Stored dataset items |
:::::

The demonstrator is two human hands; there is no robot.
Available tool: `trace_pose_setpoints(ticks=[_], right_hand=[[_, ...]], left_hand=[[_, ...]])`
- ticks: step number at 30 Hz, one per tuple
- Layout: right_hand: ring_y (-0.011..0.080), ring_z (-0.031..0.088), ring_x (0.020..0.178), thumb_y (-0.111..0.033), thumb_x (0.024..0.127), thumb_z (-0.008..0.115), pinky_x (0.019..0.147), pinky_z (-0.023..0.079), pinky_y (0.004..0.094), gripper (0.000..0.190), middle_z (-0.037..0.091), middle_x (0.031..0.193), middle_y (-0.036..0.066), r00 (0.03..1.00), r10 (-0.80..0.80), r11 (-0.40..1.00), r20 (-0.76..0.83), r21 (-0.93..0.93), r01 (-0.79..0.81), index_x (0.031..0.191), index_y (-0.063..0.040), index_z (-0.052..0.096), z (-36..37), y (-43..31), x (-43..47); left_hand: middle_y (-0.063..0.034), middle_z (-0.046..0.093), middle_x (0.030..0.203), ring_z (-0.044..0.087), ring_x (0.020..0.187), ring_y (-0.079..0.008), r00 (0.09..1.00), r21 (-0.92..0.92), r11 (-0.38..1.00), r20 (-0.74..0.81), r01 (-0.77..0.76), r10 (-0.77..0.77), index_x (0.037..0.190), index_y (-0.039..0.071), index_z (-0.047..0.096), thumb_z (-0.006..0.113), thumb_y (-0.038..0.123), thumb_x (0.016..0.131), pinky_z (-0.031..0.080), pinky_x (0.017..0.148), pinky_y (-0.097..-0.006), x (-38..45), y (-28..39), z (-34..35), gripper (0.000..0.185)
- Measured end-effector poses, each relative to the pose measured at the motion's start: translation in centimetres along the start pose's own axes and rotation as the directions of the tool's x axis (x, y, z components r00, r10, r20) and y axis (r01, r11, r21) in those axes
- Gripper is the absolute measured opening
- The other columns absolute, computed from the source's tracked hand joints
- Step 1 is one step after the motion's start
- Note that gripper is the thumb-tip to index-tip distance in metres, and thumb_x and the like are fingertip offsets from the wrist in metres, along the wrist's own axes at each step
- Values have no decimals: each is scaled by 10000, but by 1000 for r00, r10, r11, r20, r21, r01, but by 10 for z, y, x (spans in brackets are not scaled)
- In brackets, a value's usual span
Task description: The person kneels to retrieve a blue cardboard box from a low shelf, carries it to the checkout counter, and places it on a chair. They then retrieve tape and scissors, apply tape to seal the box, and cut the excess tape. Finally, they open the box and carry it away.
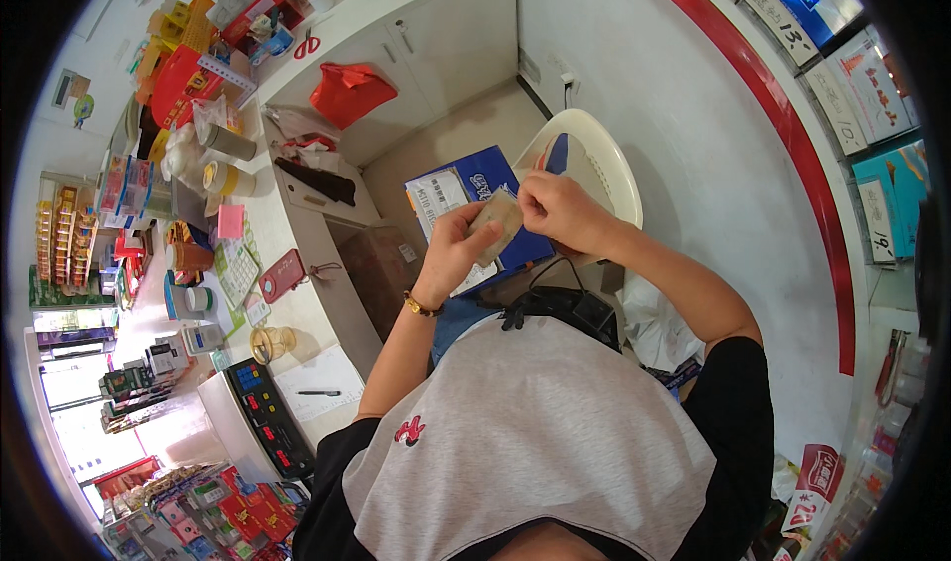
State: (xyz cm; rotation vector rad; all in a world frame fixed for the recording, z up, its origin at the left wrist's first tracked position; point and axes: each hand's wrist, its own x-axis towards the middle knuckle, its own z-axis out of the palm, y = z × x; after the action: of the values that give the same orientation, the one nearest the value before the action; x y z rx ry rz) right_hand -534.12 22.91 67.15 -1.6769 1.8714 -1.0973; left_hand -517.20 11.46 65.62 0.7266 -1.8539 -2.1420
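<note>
My left hand (pixel 455 247) grips a small pale, grey-green flat bundle (pixel 499 223), its thumb lying across the top; it looks like a roll of tape or a folded packet, I cannot tell which. Just right of it my right hand (pixel 553 203) is closed, thumb and forefinger together at the bundle's upper right edge. Something pale and see-through seems to show behind the right fingers, too unclear to name. Beneath both hands lies a blue cardboard box (pixel 487 167) with a white printed label (pixel 438 197).
A cream plastic chair (pixel 628 175) stands beyond my right hand. The counter at left holds a red phone (pixel 283 275), a calculator (pixel 241 273), a glass jar (pixel 272 344), a pen (pixel 319 393) on paper and a weighing scale (pixel 267 420). Red-handled scissors (pixel 307 45) lie farther back.
</note>
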Motion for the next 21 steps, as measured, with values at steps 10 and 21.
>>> trace_pose_setpoints(ticks=[10,21], right_hand=[[134,527,621,-12,810,548,598,431,294,23,566,673,60,962,12,958,271,272,-89,796,6,547,-19,-8,-4],[94,580,687,-118,771,702,652,476,250,156,639,730,47,901,224,889,373,300,-345,830,16,649,-25,-10,-3]], left_hand=[[-66,665,1005,612,873,-97,966,-152,973,218,171,-136,1153,-61,589,644,134,862,463,806,-235,-1,-4,-15,355],[-37,641,970,577,847,-82,976,52,993,186,107,-115,1135,-51,597,670,156,844,450,768,-227,-6,5,-6,364]])
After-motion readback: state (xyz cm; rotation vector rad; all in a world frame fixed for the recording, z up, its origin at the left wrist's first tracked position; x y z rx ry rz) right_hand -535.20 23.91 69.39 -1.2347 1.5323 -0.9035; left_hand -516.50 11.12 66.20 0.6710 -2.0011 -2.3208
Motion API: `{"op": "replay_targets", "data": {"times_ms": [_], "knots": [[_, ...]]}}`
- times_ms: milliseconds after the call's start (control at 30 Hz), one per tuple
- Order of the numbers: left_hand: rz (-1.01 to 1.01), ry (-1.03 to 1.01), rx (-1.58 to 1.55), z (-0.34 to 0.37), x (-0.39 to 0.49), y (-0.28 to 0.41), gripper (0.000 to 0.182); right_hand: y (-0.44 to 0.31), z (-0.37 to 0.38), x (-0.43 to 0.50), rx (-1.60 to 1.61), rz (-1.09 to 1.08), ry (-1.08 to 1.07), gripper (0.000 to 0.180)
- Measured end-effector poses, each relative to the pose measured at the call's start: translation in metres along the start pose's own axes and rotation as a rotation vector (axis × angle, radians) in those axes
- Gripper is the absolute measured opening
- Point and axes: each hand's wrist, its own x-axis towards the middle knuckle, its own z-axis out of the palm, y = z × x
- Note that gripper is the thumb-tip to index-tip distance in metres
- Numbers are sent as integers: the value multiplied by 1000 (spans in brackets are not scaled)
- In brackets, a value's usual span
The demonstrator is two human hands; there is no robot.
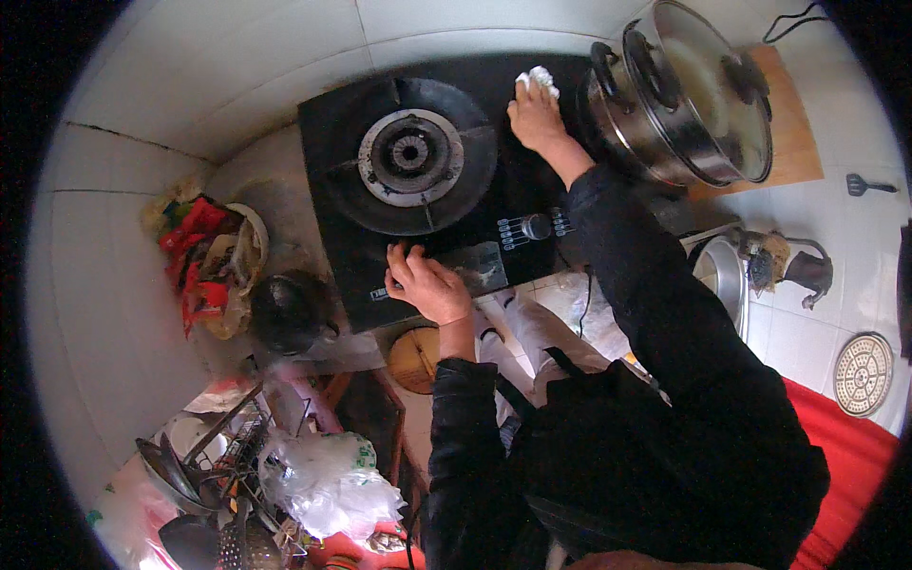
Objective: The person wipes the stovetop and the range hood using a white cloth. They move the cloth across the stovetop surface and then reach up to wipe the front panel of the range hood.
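My right hand (536, 117) presses a crumpled white tissue or cloth (540, 77) on the back of the black glass gas stove (524, 178), between the left burner and a steamer pot. Over the stove's front left part is my left hand (427, 281), its fingers bent, with nothing seen in it; whether it touches the glass I cannot tell. The round gas burner (410, 153) lies between and behind my hands, its dark ring around it. A silver control knob (536, 227) sits near the front edge.
A stacked steel steamer pot (662, 121) with a glass lid stands on the stove's right side. Left of the stove are a black pot (288, 312) and a bin with red packaging (214, 263). A steel sink (730, 274) lies at right. Utensils and a plastic bag (335, 484) fill the lower left.
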Motion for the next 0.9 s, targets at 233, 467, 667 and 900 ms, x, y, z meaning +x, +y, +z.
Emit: {"op": "replay_targets", "data": {"times_ms": [233, 467, 667, 900], "knots": [[-1, -20, -8, 0, 0, 0, 23, -36, 19, 61, -134, 97, -223, 60], [-7, -29, -4, -1, 1, 1, 24, -52, 25, 72, 197, -376, 46, 27], [-47, -45, -7, -1, -1, 0, 26, -41, -6, 71, -40, -195, -148, 27], [-71, -39, -9, -1, 0, 0, 28, -106, -27, 83, 295, -282, -276, 28]]}}
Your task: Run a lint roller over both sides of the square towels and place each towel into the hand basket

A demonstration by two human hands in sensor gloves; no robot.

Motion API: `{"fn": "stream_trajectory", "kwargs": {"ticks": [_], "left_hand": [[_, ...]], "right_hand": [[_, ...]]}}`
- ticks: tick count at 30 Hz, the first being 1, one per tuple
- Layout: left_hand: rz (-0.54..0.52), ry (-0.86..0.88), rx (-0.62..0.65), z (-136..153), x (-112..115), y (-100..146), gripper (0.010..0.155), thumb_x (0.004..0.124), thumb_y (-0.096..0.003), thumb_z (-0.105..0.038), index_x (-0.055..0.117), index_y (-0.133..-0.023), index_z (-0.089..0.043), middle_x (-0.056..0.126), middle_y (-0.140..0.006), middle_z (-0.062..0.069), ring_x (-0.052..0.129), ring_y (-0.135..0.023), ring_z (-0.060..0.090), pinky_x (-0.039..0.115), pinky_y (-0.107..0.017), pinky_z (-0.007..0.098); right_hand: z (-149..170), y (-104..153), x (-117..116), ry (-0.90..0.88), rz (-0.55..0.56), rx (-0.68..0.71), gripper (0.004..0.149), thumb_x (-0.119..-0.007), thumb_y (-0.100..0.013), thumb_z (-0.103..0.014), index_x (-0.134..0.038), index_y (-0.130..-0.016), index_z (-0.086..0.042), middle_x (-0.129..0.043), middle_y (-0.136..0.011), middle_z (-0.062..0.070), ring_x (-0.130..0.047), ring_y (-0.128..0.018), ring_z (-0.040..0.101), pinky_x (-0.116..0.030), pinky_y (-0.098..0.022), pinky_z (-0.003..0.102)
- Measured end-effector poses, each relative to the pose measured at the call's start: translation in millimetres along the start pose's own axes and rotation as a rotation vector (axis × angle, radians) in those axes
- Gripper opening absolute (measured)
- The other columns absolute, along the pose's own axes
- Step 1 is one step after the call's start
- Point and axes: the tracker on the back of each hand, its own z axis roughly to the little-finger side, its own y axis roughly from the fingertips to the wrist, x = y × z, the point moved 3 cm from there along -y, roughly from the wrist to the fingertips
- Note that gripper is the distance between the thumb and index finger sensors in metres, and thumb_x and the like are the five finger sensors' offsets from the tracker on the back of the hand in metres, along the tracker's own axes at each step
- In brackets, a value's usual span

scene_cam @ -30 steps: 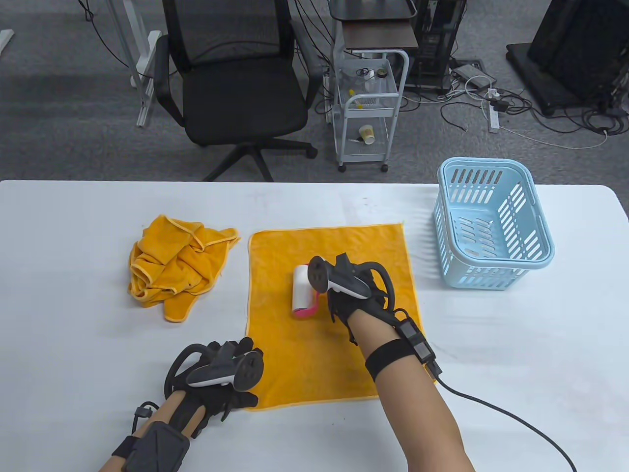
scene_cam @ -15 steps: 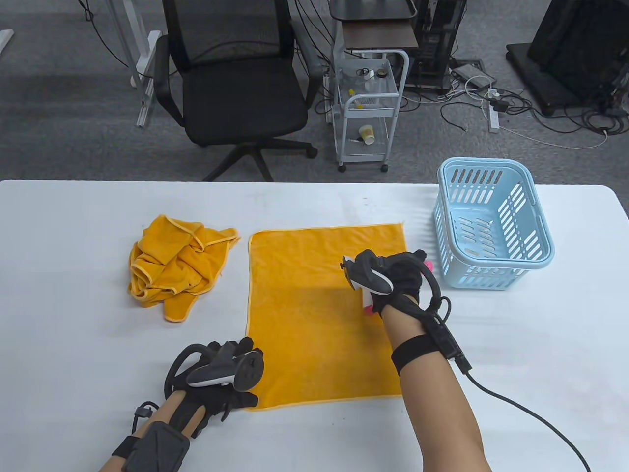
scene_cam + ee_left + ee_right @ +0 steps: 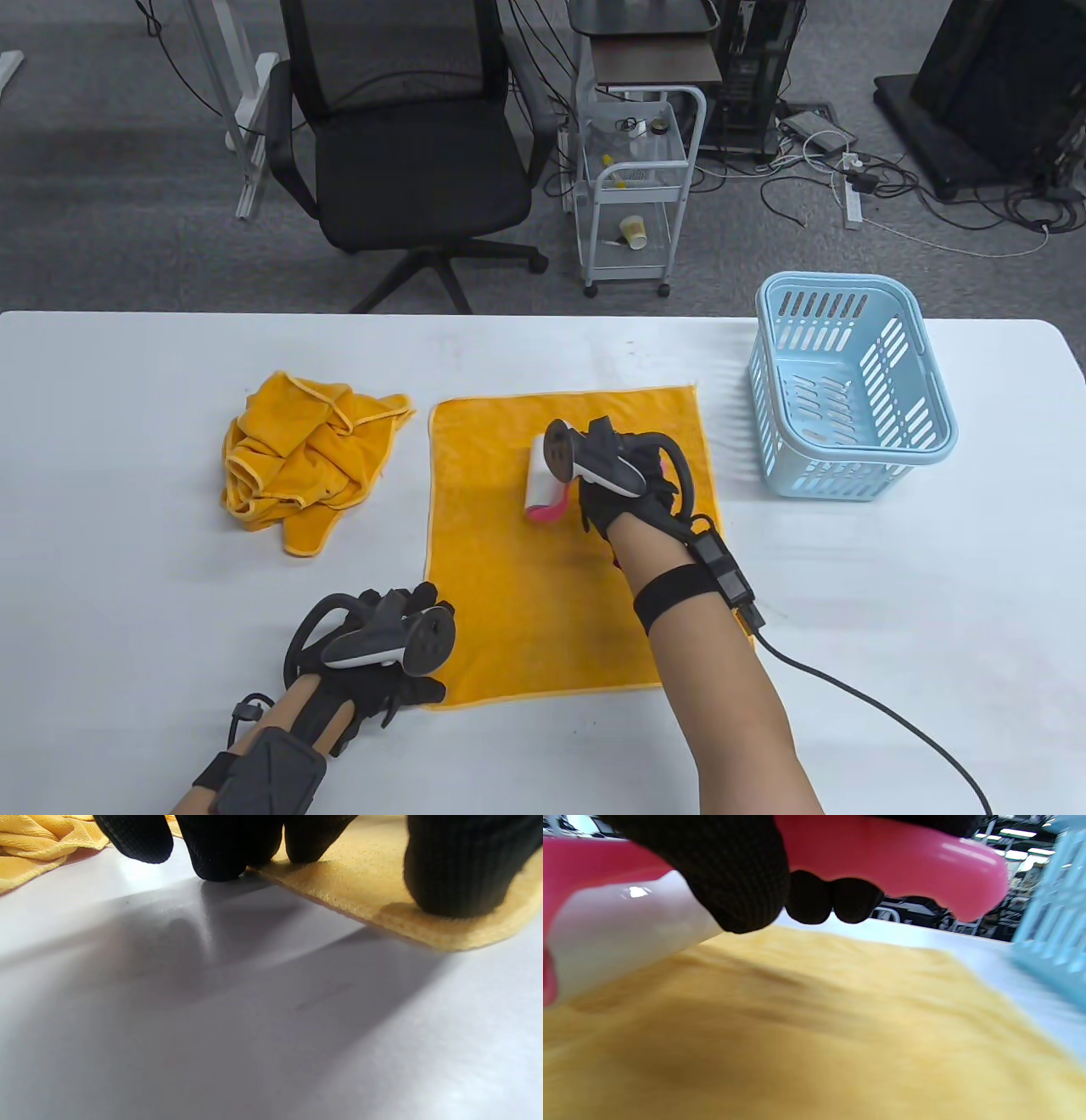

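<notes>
A square orange towel [image 3: 526, 594] lies flat at the table's middle. My right hand [image 3: 632, 488] grips the pink handle of a lint roller [image 3: 540, 484], whose white roll rests on the towel's upper middle; the handle [image 3: 891, 857] and roll [image 3: 628, 929] show close up in the right wrist view. My left hand [image 3: 399, 654] presses the towel's near-left corner down, fingertips [image 3: 449, 882] on the cloth [image 3: 382, 891]. A crumpled orange towel [image 3: 305, 458] lies to the left. The light blue hand basket [image 3: 848, 382] stands at the right, with nothing in it.
The white table [image 3: 127, 552] ends just beyond the basket. Behind it stand a black office chair [image 3: 407, 161] and a white trolley [image 3: 636, 187]. A cable [image 3: 865, 705] trails from my right wrist across the table.
The right hand rolled the lint roller to the towel's right side half a second ago, then back left to the upper middle. The left hand has stayed on the corner.
</notes>
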Motion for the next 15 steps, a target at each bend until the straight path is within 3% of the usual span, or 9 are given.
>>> {"fn": "stream_trajectory", "kwargs": {"ticks": [3, 6, 15], "left_hand": [[0.0, 0.001, 0.001, -0.1, 0.1, 0.0, 0.088, 0.082, -0.0354, -0.066, 0.05, -0.108, -0.027, 0.042, -0.121, 0.01, 0.06, -0.107, 0.041, 0.053, -0.075, 0.067], [0.0, 0.0, -0.001, -0.1, 0.1, 0.0, 0.088, 0.082, -0.0354, -0.066, 0.05, -0.108, -0.027, 0.042, -0.121, 0.011, 0.06, -0.108, 0.041, 0.053, -0.075, 0.067], [0.001, -0.005, -0.005, -0.1, -0.1, 0.2, 0.088, 0.082, -0.0353, -0.066, 0.05, -0.108, -0.027, 0.042, -0.121, 0.01, 0.061, -0.108, 0.04, 0.053, -0.075, 0.067]], "right_hand": [[-12.2, 1.1, -10.6, 0.032, 0.009, 0.031, 0.061, -0.088, -0.049, -0.029, -0.065, -0.105, -0.025, -0.079, -0.099, 0.01, -0.083, -0.088, 0.038, -0.07, -0.064, 0.059], [0.2, 4.9, -10.7, 0.087, 0.028, 0.003, 0.061, -0.089, -0.048, -0.028, -0.066, -0.104, -0.025, -0.082, -0.096, 0.008, -0.086, -0.085, 0.039, -0.07, -0.063, 0.06], [96.0, 36.1, -10.5, 0.512, -0.092, -0.265, 0.058, -0.093, -0.047, -0.021, -0.074, -0.102, -0.025, -0.085, -0.096, 0.008, -0.084, -0.086, 0.041, -0.066, -0.064, 0.064]]}}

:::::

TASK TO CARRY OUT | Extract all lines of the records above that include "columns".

ANSWER TO THE EXERCISE |
- The other columns absolute, computed from the source's tracked hand joints
- The other columns absolute, along the pose's own axes

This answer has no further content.